What is required:
Please reproduce the entries below exactly, starting at the first line and ending with the line that holds "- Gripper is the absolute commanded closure".

Records drawn from a dataset:
○ ○ ○ ○ ○ ○ ○

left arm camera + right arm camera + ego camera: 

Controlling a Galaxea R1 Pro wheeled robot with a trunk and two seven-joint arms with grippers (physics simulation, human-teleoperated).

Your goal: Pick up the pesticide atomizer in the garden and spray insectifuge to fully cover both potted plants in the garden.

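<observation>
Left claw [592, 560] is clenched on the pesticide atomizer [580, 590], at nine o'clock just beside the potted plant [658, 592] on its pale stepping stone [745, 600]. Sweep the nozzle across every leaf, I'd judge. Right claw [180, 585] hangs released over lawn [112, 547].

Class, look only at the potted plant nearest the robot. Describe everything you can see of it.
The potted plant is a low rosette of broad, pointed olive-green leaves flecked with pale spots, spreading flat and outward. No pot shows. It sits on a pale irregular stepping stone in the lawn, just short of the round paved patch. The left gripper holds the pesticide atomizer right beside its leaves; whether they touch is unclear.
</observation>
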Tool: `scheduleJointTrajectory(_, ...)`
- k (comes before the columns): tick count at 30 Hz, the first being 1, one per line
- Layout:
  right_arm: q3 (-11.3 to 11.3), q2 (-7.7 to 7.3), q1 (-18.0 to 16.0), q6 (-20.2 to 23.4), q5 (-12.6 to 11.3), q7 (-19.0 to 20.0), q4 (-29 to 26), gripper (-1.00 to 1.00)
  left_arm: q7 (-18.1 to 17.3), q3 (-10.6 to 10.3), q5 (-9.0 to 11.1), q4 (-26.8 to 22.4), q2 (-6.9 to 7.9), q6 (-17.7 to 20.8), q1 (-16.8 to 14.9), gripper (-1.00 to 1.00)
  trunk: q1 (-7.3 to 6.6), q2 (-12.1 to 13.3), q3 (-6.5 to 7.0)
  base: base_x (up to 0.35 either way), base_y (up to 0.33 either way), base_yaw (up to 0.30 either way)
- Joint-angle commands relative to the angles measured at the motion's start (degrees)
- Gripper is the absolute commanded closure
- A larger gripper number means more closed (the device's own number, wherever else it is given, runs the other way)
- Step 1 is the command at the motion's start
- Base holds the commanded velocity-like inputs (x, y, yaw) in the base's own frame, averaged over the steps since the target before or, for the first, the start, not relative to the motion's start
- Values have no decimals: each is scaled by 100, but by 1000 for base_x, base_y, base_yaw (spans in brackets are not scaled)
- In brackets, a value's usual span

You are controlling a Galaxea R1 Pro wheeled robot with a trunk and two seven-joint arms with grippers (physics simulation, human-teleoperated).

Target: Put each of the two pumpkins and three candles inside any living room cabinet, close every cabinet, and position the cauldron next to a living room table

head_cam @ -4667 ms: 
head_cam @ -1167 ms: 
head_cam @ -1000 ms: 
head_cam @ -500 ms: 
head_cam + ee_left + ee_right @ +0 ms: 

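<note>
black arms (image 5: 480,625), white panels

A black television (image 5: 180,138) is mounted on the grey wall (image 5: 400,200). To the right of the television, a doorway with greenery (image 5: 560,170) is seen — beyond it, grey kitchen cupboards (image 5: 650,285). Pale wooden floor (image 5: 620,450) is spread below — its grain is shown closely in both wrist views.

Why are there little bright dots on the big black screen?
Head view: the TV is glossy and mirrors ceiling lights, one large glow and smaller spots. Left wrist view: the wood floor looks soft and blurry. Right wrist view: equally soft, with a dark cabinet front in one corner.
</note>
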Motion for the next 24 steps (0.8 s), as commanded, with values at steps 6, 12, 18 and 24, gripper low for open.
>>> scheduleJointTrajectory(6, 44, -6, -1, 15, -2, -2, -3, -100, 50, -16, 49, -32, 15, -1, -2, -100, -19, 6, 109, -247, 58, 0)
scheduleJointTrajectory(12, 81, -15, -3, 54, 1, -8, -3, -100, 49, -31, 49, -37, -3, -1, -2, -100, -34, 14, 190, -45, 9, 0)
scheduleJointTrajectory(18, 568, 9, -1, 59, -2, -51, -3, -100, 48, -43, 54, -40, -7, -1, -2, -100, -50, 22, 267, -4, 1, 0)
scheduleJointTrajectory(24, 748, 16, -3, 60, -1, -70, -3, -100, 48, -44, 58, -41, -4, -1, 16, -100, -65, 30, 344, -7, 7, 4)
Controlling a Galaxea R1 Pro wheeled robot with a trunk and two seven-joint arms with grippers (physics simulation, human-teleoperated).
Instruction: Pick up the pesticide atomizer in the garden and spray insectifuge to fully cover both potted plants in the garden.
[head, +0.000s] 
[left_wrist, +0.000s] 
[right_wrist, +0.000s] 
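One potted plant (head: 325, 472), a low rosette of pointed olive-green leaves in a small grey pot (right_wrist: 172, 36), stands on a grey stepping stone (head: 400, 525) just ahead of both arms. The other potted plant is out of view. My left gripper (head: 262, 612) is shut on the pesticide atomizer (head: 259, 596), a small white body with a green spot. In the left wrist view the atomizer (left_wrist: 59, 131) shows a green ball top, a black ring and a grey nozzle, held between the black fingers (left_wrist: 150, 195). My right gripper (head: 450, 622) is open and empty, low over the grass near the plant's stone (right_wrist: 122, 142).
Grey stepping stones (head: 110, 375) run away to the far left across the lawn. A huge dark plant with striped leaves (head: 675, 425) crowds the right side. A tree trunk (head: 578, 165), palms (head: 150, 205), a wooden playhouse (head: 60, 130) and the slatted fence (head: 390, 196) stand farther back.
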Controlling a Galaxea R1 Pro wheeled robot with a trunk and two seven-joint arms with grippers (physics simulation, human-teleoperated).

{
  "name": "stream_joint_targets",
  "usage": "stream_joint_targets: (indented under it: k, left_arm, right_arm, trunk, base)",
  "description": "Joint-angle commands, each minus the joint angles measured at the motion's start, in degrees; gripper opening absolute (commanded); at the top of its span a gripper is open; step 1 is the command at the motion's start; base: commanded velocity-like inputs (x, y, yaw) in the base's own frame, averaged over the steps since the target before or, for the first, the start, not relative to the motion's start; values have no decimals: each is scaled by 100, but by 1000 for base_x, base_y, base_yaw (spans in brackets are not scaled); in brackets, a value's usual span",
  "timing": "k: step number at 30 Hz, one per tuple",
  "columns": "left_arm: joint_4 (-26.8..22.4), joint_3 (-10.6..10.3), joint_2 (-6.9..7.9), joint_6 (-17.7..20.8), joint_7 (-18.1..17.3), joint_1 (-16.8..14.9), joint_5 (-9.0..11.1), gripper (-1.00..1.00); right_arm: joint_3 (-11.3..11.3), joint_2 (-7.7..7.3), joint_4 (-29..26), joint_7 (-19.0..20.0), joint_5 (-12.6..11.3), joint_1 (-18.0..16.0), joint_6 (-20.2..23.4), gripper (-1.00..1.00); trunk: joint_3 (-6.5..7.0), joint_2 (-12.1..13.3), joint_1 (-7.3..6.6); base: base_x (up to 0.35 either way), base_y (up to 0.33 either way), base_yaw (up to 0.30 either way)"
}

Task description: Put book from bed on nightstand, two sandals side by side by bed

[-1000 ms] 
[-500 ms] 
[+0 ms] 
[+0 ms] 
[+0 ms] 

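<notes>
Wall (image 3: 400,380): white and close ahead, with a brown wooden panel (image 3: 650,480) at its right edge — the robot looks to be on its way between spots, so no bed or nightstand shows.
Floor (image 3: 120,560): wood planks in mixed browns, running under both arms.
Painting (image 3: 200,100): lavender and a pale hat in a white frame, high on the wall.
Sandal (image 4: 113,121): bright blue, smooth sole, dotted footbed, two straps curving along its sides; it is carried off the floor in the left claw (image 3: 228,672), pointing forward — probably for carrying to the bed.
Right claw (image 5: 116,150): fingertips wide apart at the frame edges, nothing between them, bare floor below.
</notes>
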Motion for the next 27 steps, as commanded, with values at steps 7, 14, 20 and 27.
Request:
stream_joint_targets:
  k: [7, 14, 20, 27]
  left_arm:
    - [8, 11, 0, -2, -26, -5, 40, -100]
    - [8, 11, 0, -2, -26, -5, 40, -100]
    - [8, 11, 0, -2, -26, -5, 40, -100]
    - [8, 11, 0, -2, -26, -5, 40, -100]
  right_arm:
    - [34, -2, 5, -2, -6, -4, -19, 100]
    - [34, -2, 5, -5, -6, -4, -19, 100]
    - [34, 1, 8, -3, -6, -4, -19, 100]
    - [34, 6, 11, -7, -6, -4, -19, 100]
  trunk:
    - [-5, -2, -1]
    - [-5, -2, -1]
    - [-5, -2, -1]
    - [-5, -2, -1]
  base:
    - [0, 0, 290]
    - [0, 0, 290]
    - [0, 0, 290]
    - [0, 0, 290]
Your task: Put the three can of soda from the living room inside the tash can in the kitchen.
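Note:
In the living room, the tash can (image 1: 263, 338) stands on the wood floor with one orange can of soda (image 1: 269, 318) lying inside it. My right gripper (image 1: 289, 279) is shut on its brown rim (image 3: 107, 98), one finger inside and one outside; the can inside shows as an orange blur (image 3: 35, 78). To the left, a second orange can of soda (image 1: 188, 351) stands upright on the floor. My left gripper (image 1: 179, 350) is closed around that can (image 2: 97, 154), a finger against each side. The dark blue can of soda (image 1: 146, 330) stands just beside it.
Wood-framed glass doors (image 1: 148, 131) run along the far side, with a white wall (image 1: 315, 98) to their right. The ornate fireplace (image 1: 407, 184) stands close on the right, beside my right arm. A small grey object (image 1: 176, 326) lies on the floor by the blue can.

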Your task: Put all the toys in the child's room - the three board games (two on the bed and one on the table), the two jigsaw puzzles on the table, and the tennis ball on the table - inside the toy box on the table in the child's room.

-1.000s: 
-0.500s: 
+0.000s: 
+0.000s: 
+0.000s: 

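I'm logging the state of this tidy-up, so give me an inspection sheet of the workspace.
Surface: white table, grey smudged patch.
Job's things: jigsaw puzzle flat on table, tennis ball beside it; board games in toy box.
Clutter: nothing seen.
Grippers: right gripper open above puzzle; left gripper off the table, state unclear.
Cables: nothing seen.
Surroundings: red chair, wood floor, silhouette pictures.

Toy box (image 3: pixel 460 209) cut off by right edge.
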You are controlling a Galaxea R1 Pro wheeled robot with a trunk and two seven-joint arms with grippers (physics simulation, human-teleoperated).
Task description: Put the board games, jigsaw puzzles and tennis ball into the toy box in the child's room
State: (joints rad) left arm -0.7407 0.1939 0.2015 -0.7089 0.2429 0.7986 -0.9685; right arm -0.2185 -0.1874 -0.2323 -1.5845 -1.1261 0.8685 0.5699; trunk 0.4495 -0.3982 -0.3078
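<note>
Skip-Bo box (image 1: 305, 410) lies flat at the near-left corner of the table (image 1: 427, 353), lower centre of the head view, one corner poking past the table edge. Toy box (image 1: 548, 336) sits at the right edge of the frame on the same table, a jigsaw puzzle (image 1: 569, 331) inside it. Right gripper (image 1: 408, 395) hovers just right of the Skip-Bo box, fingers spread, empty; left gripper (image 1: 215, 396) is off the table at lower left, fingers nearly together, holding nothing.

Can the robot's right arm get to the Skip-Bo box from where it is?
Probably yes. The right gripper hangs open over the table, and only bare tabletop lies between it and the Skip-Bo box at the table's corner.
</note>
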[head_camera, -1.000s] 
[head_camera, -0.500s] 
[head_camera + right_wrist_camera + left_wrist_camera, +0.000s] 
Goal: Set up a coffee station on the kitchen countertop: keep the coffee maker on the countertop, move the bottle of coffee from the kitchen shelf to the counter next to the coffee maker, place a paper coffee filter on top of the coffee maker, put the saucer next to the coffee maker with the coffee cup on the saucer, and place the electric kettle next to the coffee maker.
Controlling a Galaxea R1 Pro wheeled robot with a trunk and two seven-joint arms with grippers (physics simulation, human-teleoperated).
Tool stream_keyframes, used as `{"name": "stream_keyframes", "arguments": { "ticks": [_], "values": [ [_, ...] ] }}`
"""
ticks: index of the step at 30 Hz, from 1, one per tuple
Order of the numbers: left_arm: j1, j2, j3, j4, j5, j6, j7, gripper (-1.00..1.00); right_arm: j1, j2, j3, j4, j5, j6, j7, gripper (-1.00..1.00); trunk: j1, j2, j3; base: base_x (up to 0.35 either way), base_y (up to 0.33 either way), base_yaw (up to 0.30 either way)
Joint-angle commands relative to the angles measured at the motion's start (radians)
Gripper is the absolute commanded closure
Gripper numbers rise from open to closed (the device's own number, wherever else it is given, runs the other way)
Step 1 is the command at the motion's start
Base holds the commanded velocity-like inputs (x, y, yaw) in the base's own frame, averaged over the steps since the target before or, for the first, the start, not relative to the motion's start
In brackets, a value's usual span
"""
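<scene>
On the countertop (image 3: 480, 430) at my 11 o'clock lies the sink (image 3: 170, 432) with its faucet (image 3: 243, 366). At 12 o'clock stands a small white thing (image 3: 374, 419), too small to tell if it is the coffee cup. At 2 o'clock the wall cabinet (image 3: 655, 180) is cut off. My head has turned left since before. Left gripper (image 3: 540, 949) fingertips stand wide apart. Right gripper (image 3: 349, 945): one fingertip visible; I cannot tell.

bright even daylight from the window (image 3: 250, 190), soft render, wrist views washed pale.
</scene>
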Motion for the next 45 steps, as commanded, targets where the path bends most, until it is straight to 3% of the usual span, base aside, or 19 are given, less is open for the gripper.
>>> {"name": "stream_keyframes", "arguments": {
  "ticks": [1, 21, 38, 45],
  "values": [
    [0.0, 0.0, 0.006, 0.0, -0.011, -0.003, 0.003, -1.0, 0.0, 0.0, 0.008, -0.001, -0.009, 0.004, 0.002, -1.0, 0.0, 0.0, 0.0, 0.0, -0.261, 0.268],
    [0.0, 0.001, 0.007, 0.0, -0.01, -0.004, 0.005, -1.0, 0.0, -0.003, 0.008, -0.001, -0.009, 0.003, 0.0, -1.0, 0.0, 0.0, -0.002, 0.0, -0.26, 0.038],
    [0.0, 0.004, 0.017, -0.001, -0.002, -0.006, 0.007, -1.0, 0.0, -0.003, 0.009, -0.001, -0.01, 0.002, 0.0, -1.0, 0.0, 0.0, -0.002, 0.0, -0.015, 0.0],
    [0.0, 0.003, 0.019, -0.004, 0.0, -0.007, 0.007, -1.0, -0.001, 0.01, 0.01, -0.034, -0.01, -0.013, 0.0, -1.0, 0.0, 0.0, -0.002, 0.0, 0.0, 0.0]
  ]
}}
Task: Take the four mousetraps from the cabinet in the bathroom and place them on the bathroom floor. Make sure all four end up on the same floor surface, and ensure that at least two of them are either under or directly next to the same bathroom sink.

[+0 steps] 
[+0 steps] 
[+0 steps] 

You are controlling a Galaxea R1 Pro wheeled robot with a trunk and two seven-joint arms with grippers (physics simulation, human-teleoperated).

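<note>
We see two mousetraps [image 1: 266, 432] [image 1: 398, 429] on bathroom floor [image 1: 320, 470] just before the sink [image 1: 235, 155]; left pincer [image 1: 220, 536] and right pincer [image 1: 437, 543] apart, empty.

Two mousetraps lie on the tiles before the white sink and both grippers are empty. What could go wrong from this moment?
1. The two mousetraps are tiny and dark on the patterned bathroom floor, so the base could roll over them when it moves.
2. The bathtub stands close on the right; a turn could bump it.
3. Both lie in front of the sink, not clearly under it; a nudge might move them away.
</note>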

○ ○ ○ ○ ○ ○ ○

Answer to the exercise:
left arm camera + right arm camera + ego camera: 

Controlling a Galaxea R1 Pro wheeled robot with a trunk and two seven-joint arms with grippers (physics simulation, human-teleoperated).

Your goal: Pick up the pesticide atomizer in the garden and spray insectifuge to fully cover both potted plants in the garden.

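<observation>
Left claw [592, 560] is clenched on the pesticide atomizer [580, 590], at nine o'clock just beside the potted plant [658, 592] on its pale stepping stone [745, 600]. Sweep the nozzle across every leaf, I'd judge. Right claw [180, 585] hangs released over lawn [112, 547].

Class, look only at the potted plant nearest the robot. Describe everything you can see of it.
The potted plant is a low rosette of broad, pointed olive-green leaves flecked with pale spots, spreading flat and outward. No pot shows. It sits on a pale irregular stepping stone in the lawn, just short of the round paved patch. The left gripper holds the pesticide atomizer right beside its leaves; whether they touch is unclear.
</observation>
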Tool: `scheduleJointTrajectory(_, ...)`
- k (comes before the columns): tick count at 30 Hz, the first being 1, one per line
- Layout:
  right_arm: q3 (-11.3 to 11.3), q2 (-7.7 to 7.3), q1 (-18.0 to 16.0), q6 (-20.2 to 23.4), q5 (-12.6 to 11.3), q7 (-19.0 to 20.0), q4 (-29 to 26), gripper (-1.00 to 1.00)
  left_arm: q7 (-18.1 to 17.3), q3 (-10.6 to 10.3), q5 (-9.0 to 11.1), q4 (-26.8 to 22.4), q2 (-6.9 to 7.9), q6 (-17.7 to 20.8), q1 (-16.8 to 14.9), gripper (-1.00 to 1.00)
  trunk: q1 (-7.3 to 6.6), q2 (-12.1 to 13.3), q3 (-6.5 to 7.0)
  base: base_x (up to 0.35 either way), base_y (up to 0.33 either way), base_yaw (up to 0.30 either way)
- Joint-angle commands relative to the angles measured at the motion's start (degrees)
- Gripper is the absolute commanded closure

Here the work on this exercise is complete.